WHAT IS BEING ASKED = Scan the material below for every line with the string "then", and copy those lines.

SOURCE DATA =
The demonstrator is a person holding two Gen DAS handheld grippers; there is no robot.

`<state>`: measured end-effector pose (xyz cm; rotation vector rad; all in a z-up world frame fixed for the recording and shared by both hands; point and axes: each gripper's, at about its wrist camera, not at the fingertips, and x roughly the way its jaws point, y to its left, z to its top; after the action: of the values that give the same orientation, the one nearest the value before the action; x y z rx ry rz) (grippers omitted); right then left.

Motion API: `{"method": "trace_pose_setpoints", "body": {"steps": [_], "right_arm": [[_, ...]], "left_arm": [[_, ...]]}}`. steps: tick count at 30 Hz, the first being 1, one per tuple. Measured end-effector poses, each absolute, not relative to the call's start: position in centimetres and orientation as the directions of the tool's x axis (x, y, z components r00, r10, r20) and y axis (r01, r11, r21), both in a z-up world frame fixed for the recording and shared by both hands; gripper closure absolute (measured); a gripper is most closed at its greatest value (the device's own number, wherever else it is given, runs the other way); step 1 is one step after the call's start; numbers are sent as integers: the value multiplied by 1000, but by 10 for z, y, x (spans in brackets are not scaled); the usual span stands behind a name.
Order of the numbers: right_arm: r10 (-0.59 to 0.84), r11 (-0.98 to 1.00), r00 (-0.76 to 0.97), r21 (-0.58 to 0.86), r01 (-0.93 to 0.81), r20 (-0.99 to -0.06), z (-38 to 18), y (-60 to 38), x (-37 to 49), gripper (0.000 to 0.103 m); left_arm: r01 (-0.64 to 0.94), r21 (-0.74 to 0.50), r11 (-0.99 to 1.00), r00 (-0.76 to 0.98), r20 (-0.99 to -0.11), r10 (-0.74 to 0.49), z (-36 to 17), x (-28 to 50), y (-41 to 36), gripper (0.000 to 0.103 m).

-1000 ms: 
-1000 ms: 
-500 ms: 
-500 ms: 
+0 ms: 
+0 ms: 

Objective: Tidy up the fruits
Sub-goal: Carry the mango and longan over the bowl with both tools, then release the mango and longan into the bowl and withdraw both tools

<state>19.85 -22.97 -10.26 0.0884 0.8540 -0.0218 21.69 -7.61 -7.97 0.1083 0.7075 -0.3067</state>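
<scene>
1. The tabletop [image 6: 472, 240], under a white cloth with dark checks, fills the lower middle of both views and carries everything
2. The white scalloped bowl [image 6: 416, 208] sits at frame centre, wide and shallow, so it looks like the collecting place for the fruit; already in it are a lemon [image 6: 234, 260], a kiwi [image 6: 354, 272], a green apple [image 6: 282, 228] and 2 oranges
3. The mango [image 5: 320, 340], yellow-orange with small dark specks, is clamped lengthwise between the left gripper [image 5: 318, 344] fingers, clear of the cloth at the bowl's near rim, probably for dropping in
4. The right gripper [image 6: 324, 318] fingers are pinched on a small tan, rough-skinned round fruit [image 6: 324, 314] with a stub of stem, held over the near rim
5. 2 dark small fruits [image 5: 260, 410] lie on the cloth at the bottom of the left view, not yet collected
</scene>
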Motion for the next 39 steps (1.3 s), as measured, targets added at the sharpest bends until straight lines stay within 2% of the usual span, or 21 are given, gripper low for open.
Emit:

SOLUTION TO THIS PROBLEM =
`<state>`: measured end-effector pose (xyz cm; rotation vector rad; all in a z-up world frame fixed for the recording and shared by both hands; point and axes: each gripper's, at about its wrist camera, not at the fingertips, and x roughly the way its jaws point, y to its left, z to its top; after the action: of the values that give the same orientation, the one nearest the value before the action; x y z rx ry rz) (grippers omitted); right then left.
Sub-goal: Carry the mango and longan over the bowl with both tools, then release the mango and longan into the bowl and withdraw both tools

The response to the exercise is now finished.